Protesters gathered in a circle outside the St. Louis County Justice Center in Clayton for a prayer, chanted, and held signs urging prosecutor Bob McCulloch to step aside. Nearly two dozen officers guarded the building's main entrance, which also was blocked off with yellow police tape.
McCulloch's deep family connections to police have been cited by some black leaders who question his ability to be impartial in the case. McCulloch's father, mother, brother, uncle and cousin all worked for the St. Louis Police Department, and his father was killed while responding to a call involving a black suspect.
McCulloch, who is white, has insisted his background will have no bearing on the handling of the Brown case. On Tuesday, Missouri Gov. Jay Nixon said he would not seek McCulloch's removal from the case, citing the "well-established process" by which prosecutors can recuse themselves from pending investigations to make way for a special prosecutor.
Ahead of his trip to Ferguson, Holder wrote a letter to the people there, which appeared in the St. Louis Post-Dispatch, that pledged a thorough probe in to the Michael Brown case, but also condemned the violence that has taken place over the past 10 days.
"We understand the need for an independent investigation, and we hope that the independence and thoroughness of our investigation will bring some measure of calm to the tensions in Ferguson," Holder wrote. "In order to begin the healing process, however, we must first see an end to the acts of violence in the streets of Ferguson.
"Although these acts have been committed by a very small minority -- and, in many cases, by individuals from outside Ferguson -- they seriously undermine, rather than advance, the cause of justice."
Meanwhile, a police officer from nearby St. Ann was suspended Wednesday over an incident in which he allegedly pointed an assault rifle at a peaceful protester after a verbal exchange, officials said. A St. Louis County police sergeant forced the officer to lower his weapon, and escorted him away from the area.

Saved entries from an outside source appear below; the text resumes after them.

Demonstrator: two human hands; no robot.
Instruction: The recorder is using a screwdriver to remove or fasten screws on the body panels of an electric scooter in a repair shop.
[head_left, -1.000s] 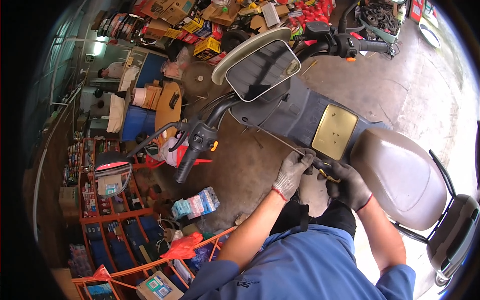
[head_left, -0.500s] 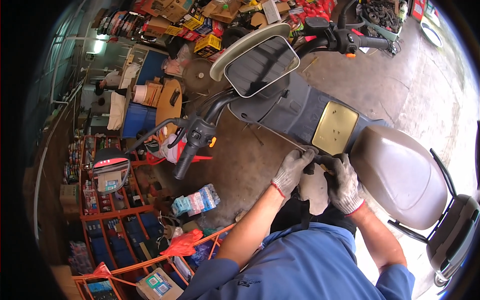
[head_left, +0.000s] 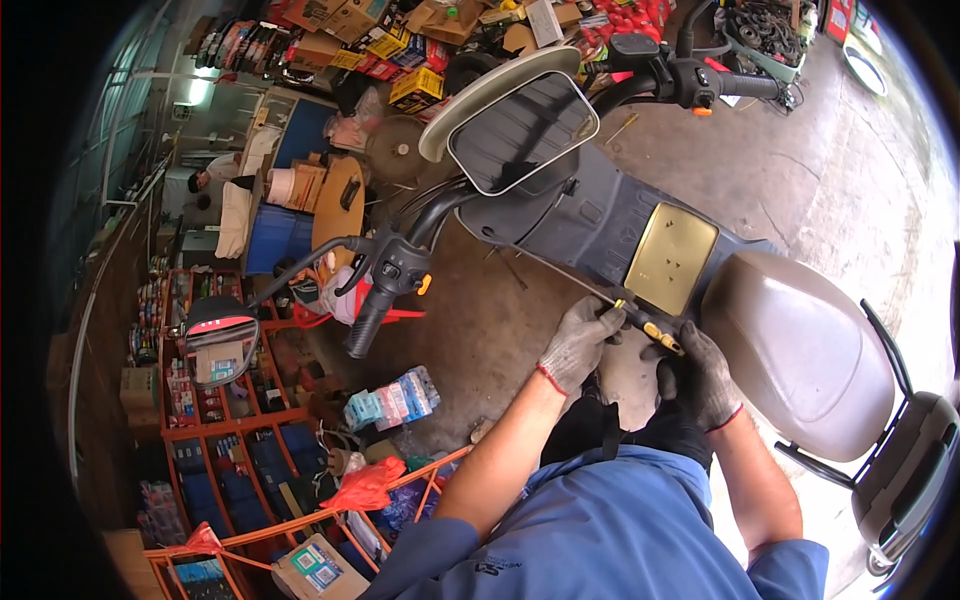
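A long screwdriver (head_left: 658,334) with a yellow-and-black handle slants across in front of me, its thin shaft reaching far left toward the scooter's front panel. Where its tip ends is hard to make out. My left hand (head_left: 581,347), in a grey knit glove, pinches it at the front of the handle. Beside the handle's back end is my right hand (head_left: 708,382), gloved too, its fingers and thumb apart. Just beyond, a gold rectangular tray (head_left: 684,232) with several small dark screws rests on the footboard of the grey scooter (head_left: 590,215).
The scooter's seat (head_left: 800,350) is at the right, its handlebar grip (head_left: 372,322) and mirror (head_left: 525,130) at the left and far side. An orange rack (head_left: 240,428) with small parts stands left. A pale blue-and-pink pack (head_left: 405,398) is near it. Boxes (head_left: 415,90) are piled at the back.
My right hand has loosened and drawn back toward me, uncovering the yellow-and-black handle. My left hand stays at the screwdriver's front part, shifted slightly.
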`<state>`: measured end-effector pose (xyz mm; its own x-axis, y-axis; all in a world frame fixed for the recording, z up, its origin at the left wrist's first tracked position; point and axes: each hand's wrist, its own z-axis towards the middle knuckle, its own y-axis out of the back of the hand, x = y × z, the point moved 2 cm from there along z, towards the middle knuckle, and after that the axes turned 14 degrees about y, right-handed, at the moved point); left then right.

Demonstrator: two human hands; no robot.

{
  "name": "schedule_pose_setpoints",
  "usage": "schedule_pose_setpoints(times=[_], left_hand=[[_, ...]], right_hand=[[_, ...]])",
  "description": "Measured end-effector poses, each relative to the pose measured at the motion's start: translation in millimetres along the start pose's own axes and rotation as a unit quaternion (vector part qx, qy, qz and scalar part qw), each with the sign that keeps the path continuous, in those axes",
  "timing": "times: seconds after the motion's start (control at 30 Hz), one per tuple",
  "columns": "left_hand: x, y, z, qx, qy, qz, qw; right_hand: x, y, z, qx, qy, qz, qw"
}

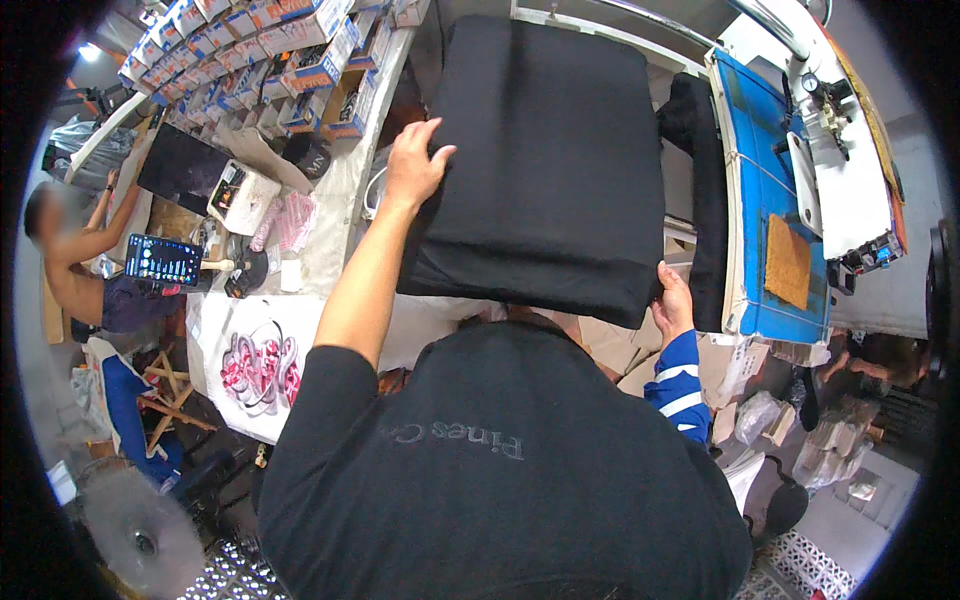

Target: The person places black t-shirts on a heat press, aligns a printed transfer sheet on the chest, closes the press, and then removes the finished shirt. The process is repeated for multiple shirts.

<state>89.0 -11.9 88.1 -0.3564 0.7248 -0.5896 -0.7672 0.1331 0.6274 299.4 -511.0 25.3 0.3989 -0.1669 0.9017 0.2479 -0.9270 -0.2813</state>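
- Black cloth (545,150): spread nearly flat in a broad, squarish shape, between 12 and 1 o'clock from the centre of the view; a fold crosses it near its 6 o'clock edge. Directions below are taken from its middle.
- Left hand (415,165): at 9 o'clock, by the cloth's side edge, open, with the thumb spread away from the fingers.
- Right hand (673,300): between 4 and 5 o'clock, at the cloth's corner, fingers partly hidden; I cannot tell whether it pinches the fabric.
- Striped sleeve (680,385): blue and white, on the right forearm; the left forearm is bare.
- Narrow black cloth (709,210): at 3 o'clock, just beside the broad one.
- Blue board (750,180): pale-edged, farther out at 3 o'clock, with a tan pad (787,262) on it toward 4 o'clock.
- Counter (345,185): pale, at 9 o'clock, with rows of small boxes (300,60) around 10 o'clock.
- Patterned sheet (260,370): white with a pink and red design, at 8 o'clock.
- Lit phone (163,260): between 8 and 9 o'clock; beyond it stands another person (75,285).
- Round fan (140,540): between 7 and 8 o'clock, well apart.
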Motion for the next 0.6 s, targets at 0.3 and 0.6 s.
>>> schedule_pose_setpoints(times=[0.3, 0.6], left_hand=[[88.2, 15.3, -6.4, -0.046, 0.356, 0.092, 0.929], [39.9, -1.0, 1.8, 0.070, 0.256, -0.158, 0.951]], right_hand=[[-1.4, -1.5, -4.2, -0.004, 0.022, -0.004, 1.000], [-0.9, 0.7, -1.3, -0.002, -0.002, 0.020, 1.000]])
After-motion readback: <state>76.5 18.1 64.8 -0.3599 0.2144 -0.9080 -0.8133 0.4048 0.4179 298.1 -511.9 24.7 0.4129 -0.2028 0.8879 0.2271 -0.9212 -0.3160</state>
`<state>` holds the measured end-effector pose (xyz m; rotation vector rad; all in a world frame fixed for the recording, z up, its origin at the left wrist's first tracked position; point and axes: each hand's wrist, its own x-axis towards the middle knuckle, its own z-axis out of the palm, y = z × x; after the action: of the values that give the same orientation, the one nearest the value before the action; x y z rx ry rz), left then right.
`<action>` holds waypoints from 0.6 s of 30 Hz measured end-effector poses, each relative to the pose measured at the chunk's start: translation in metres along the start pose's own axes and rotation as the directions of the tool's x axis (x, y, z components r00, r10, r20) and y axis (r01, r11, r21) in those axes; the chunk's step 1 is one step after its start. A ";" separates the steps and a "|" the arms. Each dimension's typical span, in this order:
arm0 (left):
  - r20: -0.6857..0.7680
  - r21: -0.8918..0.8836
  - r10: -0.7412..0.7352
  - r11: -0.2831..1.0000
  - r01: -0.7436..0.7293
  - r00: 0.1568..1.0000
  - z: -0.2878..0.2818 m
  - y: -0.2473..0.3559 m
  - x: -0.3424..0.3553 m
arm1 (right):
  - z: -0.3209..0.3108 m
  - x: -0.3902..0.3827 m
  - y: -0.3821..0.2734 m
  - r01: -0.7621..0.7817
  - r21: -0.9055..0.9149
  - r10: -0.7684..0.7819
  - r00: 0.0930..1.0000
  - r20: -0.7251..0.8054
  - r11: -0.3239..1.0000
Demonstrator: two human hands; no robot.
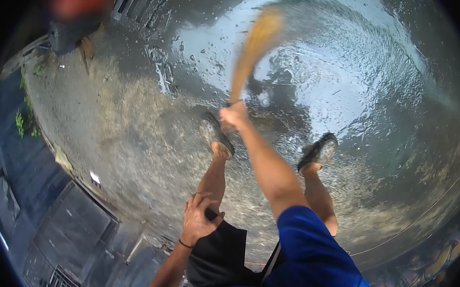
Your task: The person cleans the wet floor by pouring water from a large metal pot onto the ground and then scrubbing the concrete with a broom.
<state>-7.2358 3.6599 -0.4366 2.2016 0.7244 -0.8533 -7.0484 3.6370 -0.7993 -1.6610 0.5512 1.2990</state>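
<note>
My right hand (pixel 234 115) is closed around the bound end of a short hand broom (pixel 255 46) made of yellowish bristles. The broom reaches forward from my fist, and its far end is smeared by motion over the wet ground (pixel 330 81). Shiny water and curved streaks lie to the right of the bristles. My left hand (pixel 198 218), with a dark band at the wrist, rests on my left knee at the edge of the dark shorts (pixel 217 249). Its fingers are spread and hold nothing that I can see.
My feet in dark clogs (pixel 217 134) stand apart on the rough concrete. A slatted grate (pixel 144 1) lies at the far left, near a blurred red and dark object (pixel 79 5). Small green plants (pixel 23 118) grow along the left edge. A thin cord (pixel 411 225) crosses the right side.
</note>
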 end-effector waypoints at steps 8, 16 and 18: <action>-0.068 -0.160 0.051 0.985 -0.061 0.996 -0.074 -0.159 -0.012 | 0.097 -0.176 -0.112 0.000 0.155 -0.042 0.962 0.270 0.988; 0.010 -0.235 0.031 0.972 -0.027 0.999 -0.093 -0.194 -0.014 | -0.009 -0.200 0.068 0.047 0.352 0.128 0.880 -0.457 0.935; 0.050 -0.194 0.072 0.979 -0.061 0.996 -0.068 -0.213 -0.020 | 0.042 -0.149 0.099 -0.042 0.493 0.204 0.939 -0.279 0.869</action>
<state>-7.3686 3.8390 -0.4626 2.0103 0.6725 -0.7749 -7.1991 3.5985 -0.7007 -1.4296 1.1029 0.8750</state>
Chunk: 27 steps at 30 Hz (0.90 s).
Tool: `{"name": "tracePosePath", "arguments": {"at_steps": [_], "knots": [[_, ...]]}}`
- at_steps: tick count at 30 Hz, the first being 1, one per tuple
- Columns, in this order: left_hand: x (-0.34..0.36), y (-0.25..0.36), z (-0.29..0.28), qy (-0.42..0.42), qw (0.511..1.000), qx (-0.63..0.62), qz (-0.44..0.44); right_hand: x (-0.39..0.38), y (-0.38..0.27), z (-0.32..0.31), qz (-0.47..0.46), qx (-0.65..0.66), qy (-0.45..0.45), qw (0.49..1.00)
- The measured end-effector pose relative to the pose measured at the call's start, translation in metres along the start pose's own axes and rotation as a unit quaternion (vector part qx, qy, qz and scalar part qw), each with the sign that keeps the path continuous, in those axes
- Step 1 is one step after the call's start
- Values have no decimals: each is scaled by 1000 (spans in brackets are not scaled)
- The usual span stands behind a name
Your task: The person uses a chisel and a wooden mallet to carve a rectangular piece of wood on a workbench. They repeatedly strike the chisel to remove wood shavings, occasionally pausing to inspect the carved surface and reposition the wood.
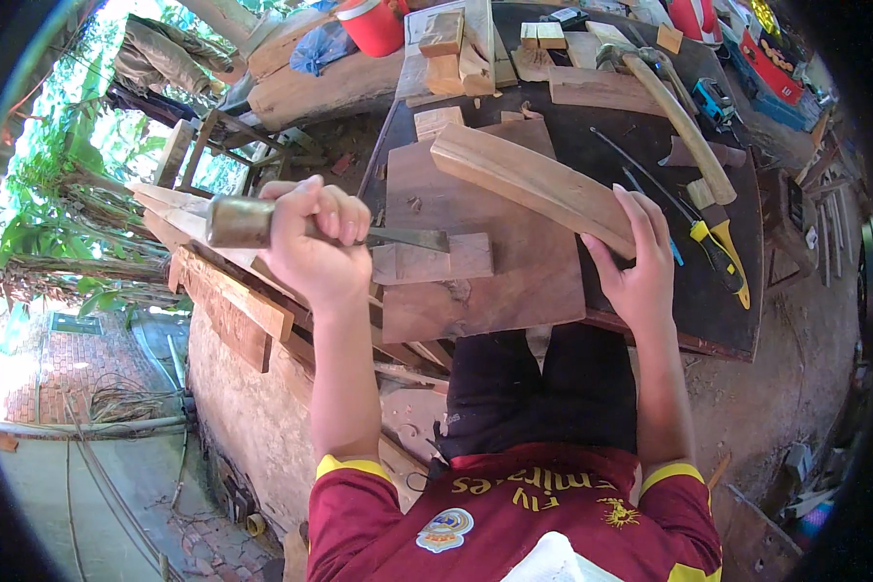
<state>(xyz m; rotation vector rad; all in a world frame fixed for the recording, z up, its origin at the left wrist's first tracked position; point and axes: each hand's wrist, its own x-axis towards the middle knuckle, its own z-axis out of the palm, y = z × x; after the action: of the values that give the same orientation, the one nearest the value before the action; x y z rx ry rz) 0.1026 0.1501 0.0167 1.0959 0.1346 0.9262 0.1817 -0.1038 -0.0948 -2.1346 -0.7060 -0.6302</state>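
Note:
My left hand (320,233) is closed around a chisel (241,222), its thick handle sticking out to the left and its flat blade pointing right. The blade lies over a small pale wood block (471,256), and I cannot tell whether the tip touches it. That block rests on a brown wooden board (538,296) at the table's near left. In my right hand (643,267) is the near end of a long squared wooden bar (524,179). The bar slants up and left above the board, its far end raised beyond the block.
On the dark table (684,310) to the right lie a yellow and black screwdriver (713,254) and a hammer (684,126) with a wooden handle. Wood offcuts (601,89) and a red container (371,27) stand toward the back. Stacked planks (233,301) sit on the left.

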Motion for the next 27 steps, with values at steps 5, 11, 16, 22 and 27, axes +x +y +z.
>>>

He was relieved of duty and placed on indefinite suspension, according to St. Louis County Police spokesman Brian Schellman.
Overall, however, protests were more subdued Tuesday night, with smaller crowds, fewer confrontations and no tear gas. Police said they still made 47 arrests, but mainly of people who defied orders to disperse. Three handguns were confiscated from demonstrators.
Tensions rose briefly when someone hurled a bottle at officers, but there were no reports of gunfire or the clashes that had marked previous nights.
Brown's funeral arrangements were set. The Austin A. Layne Mortuary, which is handling arrangements, said the funeral will be at 10 a.m. Monday at Friendly Temple Missionary Baptist Church. Brown's uncle, the Rev. Charles Ewing, will deliver the eulogy, and the Rev. Al Sharpton will also speak.
Brown's remains will be buried at St. Peter's Cemetery in St. Louis County.